BRIEF:
Only a number is expected in reply: the count of lines below where the word "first" occurs.

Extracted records
----------------

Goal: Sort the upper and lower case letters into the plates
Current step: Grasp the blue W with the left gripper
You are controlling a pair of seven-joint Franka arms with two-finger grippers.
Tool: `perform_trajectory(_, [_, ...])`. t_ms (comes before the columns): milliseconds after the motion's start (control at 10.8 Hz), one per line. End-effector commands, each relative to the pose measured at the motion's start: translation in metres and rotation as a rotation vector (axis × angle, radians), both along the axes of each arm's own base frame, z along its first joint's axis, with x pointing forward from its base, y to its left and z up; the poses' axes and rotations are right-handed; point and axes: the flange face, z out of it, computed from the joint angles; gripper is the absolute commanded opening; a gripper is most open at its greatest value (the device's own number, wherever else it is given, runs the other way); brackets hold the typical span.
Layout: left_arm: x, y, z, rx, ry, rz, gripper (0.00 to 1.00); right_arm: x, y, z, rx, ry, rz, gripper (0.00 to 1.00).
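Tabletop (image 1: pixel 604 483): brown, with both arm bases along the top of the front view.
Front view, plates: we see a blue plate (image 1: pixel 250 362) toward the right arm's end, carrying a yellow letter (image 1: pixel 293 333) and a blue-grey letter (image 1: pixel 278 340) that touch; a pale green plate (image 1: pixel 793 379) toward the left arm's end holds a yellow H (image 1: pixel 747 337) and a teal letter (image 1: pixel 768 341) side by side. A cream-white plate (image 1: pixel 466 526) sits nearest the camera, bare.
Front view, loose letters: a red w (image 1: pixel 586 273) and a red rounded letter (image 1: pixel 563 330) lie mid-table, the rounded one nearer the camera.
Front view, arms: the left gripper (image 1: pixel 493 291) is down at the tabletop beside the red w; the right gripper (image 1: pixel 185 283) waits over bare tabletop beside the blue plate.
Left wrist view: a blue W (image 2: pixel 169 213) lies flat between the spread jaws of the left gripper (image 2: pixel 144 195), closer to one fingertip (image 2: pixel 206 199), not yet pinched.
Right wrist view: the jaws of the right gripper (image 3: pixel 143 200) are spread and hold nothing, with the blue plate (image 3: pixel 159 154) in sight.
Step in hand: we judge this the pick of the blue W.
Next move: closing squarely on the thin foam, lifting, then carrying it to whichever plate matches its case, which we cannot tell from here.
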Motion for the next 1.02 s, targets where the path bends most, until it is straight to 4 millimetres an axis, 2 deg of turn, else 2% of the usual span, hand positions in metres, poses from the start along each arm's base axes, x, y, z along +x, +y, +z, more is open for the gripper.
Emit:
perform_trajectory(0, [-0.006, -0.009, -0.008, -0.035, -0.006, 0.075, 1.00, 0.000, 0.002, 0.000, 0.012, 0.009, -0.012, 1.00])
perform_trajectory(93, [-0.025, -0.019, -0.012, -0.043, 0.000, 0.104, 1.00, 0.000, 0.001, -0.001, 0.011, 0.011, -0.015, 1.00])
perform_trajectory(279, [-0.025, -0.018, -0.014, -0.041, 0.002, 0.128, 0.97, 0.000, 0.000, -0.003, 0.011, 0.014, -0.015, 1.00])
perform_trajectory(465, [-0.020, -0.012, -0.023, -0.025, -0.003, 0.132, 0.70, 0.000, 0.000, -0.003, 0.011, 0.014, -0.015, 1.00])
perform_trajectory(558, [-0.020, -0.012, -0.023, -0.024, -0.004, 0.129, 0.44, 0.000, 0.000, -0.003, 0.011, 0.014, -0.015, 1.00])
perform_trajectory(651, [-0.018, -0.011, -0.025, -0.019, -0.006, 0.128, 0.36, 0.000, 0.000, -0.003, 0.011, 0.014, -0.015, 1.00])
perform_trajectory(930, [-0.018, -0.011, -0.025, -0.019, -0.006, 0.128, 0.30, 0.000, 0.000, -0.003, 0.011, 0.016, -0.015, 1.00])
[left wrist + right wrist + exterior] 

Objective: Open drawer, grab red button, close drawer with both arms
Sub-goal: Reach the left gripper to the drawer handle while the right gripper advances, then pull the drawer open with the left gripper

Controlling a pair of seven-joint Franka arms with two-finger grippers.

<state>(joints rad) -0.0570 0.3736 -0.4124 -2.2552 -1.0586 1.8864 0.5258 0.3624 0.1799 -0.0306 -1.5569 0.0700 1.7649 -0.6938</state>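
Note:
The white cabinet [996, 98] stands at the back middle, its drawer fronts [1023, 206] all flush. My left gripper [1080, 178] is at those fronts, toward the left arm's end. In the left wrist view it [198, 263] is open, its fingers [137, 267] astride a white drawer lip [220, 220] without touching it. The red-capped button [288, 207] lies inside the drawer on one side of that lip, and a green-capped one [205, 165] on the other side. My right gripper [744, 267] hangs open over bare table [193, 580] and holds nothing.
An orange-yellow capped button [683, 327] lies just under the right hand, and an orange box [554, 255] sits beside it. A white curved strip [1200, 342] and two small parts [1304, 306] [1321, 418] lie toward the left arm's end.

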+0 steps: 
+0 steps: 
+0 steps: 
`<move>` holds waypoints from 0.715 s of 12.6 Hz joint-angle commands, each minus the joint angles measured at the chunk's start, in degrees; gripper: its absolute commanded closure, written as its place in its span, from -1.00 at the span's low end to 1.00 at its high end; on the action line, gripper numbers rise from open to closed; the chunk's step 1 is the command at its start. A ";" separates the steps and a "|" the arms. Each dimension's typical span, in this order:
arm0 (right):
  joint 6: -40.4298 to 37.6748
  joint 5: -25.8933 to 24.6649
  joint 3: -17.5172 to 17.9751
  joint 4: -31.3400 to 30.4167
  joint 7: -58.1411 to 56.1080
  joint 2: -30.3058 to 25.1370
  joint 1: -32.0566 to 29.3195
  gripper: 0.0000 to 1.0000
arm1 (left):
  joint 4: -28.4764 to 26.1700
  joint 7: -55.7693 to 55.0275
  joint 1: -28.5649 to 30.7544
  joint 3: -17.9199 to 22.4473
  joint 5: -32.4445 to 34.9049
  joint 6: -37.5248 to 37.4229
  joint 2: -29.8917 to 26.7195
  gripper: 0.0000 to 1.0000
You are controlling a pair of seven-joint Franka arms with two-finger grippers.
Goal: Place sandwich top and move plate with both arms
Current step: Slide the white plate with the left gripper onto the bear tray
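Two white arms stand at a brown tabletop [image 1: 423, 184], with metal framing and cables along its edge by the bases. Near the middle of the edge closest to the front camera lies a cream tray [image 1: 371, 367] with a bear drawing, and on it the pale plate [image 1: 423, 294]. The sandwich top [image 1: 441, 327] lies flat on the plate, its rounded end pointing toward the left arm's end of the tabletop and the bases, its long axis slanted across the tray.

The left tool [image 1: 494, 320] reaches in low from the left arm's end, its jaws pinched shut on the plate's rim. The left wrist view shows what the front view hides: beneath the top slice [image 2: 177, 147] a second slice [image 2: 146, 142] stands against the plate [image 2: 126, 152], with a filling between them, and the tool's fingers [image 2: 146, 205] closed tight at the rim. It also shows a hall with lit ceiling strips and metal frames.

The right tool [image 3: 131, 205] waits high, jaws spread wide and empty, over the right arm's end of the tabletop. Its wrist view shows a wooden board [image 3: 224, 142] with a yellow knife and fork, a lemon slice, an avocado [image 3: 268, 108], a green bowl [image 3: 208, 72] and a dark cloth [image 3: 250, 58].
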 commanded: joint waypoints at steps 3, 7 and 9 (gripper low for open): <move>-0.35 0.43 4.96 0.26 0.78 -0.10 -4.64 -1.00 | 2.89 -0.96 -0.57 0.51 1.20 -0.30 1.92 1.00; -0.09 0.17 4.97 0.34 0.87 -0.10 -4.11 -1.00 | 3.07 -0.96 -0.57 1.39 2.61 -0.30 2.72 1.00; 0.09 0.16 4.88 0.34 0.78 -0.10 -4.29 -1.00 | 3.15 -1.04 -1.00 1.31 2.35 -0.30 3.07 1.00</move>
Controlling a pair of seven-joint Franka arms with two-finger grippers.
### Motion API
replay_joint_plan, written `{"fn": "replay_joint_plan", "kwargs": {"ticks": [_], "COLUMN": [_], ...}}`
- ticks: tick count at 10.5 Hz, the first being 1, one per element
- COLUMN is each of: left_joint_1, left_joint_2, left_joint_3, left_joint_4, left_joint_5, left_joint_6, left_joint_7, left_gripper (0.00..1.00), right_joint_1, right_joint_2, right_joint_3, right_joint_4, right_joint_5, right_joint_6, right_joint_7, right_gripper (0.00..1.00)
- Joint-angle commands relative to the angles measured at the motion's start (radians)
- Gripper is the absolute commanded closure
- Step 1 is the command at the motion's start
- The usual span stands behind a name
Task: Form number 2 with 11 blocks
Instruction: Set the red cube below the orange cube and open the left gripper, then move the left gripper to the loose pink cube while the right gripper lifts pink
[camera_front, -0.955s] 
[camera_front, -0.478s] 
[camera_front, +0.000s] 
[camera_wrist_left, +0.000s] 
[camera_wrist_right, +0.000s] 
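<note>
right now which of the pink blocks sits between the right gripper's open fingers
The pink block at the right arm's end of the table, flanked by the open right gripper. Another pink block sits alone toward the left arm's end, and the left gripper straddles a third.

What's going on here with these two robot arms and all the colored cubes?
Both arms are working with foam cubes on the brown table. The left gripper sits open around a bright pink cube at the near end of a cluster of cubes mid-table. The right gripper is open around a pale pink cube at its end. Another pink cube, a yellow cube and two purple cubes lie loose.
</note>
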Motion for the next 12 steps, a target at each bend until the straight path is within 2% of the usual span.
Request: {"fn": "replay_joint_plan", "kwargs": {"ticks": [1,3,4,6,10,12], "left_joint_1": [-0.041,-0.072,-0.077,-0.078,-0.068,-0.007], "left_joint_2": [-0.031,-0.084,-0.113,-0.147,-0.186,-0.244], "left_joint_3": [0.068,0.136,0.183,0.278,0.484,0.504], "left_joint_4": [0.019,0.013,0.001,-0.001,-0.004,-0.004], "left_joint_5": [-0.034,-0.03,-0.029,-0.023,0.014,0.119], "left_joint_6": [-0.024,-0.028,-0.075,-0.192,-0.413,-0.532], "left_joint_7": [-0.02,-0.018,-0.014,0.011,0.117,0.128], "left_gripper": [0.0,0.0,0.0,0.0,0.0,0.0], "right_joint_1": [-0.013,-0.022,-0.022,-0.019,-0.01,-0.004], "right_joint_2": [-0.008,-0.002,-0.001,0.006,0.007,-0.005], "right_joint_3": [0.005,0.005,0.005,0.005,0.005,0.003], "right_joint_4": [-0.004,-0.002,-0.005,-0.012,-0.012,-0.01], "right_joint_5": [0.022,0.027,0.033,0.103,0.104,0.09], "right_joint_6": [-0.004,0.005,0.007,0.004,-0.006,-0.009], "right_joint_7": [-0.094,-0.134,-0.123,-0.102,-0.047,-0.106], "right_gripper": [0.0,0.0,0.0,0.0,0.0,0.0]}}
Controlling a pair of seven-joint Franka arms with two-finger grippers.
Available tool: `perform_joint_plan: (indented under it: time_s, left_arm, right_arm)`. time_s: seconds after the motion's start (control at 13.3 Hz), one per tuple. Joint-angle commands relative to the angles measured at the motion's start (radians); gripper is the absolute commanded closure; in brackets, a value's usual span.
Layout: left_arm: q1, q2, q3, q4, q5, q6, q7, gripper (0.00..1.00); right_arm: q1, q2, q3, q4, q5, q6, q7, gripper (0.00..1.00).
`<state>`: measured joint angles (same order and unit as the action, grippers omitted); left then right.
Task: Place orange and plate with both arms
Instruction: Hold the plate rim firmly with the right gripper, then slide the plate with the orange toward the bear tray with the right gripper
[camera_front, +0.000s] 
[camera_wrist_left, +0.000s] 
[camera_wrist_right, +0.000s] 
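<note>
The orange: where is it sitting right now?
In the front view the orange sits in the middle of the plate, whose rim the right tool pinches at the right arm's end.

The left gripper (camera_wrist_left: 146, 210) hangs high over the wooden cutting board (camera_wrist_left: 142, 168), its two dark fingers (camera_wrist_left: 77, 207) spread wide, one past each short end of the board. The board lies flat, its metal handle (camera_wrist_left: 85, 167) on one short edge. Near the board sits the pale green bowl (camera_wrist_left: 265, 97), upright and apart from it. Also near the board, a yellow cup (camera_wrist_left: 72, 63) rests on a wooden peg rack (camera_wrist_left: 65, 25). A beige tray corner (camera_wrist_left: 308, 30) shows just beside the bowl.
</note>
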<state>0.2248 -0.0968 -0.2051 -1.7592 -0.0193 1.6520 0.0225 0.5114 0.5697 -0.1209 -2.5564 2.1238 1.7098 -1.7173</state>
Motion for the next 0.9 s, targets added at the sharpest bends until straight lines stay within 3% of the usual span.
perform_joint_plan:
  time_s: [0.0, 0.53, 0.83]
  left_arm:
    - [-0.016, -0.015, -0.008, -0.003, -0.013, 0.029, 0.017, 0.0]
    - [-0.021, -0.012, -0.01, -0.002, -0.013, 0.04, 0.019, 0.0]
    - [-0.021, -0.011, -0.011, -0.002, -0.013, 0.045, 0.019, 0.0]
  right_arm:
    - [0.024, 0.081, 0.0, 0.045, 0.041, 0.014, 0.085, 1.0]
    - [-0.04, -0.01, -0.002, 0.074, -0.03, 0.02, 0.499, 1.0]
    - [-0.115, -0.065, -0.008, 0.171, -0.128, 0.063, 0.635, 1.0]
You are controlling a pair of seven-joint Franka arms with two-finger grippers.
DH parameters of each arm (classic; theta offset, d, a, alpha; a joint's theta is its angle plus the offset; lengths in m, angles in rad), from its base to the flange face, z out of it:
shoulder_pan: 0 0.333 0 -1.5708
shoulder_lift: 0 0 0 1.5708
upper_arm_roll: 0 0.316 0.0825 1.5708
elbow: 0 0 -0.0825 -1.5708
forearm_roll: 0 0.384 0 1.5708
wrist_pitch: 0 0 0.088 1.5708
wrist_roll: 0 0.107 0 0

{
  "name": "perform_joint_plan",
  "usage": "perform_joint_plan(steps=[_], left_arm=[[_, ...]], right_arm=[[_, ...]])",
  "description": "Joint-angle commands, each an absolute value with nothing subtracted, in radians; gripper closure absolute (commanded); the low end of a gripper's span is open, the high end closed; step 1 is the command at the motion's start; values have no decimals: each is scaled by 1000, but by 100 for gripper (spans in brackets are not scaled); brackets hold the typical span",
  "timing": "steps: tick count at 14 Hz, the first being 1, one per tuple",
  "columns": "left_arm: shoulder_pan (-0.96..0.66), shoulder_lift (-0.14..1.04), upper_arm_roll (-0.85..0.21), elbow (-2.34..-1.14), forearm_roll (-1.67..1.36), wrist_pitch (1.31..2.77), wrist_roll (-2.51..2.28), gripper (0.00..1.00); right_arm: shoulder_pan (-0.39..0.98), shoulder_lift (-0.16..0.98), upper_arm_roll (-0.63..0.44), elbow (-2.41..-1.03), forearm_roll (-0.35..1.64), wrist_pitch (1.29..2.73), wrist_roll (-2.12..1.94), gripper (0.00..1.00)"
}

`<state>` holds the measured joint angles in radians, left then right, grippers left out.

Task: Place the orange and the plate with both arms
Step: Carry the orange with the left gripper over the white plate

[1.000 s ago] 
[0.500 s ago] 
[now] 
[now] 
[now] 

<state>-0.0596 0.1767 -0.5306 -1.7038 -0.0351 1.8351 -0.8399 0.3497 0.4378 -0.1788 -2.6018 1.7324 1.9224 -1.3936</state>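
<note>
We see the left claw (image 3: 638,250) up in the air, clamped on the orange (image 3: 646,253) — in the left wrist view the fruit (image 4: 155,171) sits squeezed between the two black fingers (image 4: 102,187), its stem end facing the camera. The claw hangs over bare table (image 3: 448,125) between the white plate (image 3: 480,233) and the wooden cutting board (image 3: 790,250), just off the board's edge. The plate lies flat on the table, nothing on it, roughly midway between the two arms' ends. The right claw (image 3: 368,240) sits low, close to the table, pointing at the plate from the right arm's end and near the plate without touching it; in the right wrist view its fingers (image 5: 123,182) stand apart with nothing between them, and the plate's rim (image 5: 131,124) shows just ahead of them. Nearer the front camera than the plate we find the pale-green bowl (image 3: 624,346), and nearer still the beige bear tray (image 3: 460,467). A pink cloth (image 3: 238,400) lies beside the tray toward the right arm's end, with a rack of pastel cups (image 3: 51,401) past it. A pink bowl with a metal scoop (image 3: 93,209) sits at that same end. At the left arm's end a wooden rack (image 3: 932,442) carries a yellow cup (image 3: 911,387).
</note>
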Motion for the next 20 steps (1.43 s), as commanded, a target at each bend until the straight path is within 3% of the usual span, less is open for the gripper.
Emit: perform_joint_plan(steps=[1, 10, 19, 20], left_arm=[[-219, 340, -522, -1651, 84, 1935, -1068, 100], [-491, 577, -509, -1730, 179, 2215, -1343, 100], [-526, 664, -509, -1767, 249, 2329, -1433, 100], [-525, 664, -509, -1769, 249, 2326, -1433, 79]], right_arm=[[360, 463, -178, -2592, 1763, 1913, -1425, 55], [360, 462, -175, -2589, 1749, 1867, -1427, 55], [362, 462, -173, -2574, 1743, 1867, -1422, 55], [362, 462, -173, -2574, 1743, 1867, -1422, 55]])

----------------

OUTPUT OF THE TASK:
3